Galon, like many in the camp, has been talking about a new project, whose core would be a party of Arab-Jewish partnership. At some point after her political departure, there were rumors that she planned to set something up with Ahmad Tibi, a high-profile Arab Israeli legislator.

A number of people who had left Meretz and Labor and were trying to put something similar together approached her. Galon, however, stresses that she has no intention of returning to elected office.

“I don’t think Ayman Odeh will leave the Joint List,” she says, referring to the leader of that alliance of Arab parties. “He made a very dramatic move when he reunited the Joint List. He’s their leader; I think it gives him a lot of power.”
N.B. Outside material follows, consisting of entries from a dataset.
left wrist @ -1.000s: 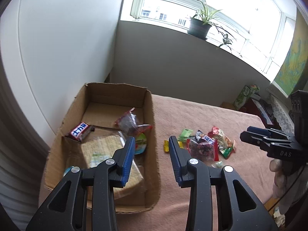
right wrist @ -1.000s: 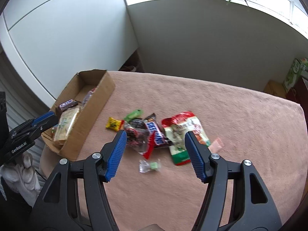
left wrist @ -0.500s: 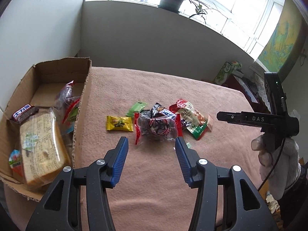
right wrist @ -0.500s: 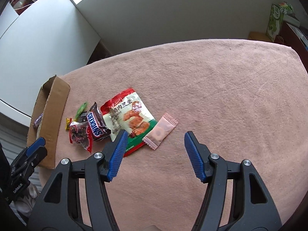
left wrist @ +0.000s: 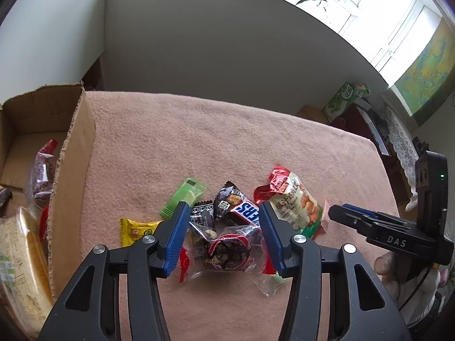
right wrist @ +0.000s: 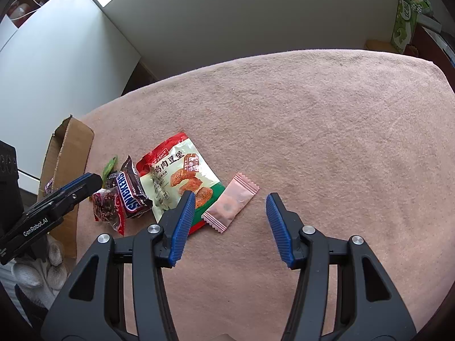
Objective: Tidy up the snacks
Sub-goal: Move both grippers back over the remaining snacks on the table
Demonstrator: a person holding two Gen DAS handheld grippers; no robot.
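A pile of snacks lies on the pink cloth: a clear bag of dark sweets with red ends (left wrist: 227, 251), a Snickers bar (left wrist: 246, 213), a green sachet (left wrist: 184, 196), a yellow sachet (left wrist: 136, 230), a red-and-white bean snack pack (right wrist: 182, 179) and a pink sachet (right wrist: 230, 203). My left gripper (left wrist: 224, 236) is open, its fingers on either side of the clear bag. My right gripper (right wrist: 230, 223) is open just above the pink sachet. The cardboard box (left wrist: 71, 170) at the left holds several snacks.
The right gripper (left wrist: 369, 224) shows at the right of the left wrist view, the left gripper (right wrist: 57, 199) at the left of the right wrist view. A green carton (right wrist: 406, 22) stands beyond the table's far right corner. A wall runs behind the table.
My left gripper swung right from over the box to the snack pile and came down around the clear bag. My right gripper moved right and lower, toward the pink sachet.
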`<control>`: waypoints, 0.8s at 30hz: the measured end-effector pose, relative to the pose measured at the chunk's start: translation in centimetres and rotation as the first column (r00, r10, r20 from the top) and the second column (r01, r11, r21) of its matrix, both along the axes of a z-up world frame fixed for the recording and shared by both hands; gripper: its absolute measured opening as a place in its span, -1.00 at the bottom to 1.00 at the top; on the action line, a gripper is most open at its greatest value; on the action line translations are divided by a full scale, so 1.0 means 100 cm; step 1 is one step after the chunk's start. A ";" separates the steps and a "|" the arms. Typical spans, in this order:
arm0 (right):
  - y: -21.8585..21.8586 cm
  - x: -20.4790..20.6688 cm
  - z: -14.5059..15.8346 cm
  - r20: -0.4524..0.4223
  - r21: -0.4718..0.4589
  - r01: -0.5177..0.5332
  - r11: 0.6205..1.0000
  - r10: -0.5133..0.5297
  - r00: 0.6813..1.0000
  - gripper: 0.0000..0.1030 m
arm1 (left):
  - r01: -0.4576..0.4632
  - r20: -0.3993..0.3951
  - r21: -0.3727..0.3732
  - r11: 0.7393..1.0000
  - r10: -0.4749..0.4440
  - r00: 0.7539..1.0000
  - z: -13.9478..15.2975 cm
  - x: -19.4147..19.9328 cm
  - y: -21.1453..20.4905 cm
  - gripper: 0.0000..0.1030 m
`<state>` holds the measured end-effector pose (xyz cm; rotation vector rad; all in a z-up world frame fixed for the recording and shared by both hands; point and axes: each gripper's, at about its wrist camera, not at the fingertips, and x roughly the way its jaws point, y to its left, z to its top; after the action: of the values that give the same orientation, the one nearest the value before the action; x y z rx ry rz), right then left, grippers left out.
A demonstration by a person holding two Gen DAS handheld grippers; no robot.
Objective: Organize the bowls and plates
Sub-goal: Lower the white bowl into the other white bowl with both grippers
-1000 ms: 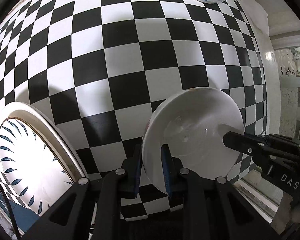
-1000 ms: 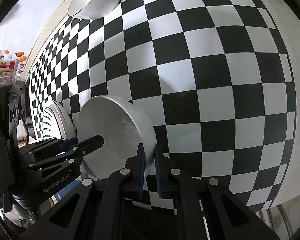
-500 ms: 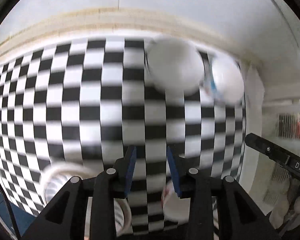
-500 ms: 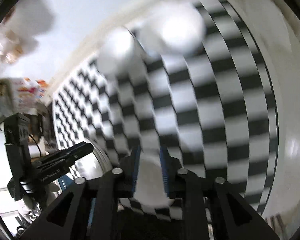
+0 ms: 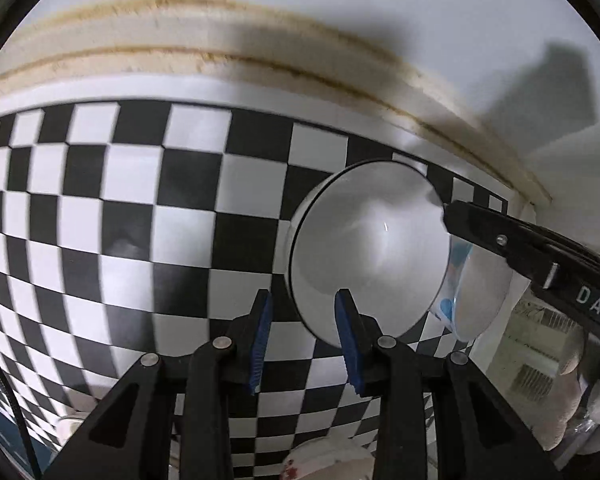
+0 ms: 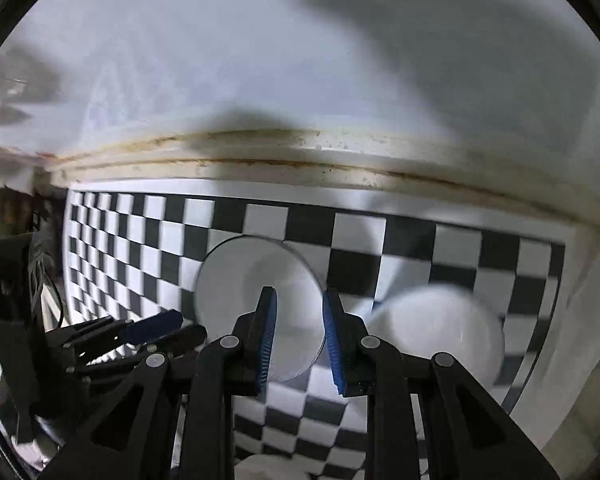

So if Ayman Odeh and Ahmad Tibi aren’t partners for this kind of arrangement, who might be?

“There are many civil-society elements that you don’t know about at the moment. I think that a joint Jewish-Arab party should arise between Kahol Lavan and the Joint List .... This would also affect our arrangement vis-a-vis the Palestinians and on the entire battle to end the occupation.”

How do you think the annexation saga will end?

“I think Bibi can’t afford not to declare something after building up so much anticipation in his camp. As long as Trump is in the White House, [Benjamin Netanyahu] can announce something. If Trump is reelected, I have no doubt that he’ll go for a Big Pines move,” she says, referring to the original plan for a large-scale invasion of Lebanon, first submitted to the cabinet in December 1981. “There’s also a possibility that Netanyahu will call an election before Trump loses, depending on the damages from the coronavirus.”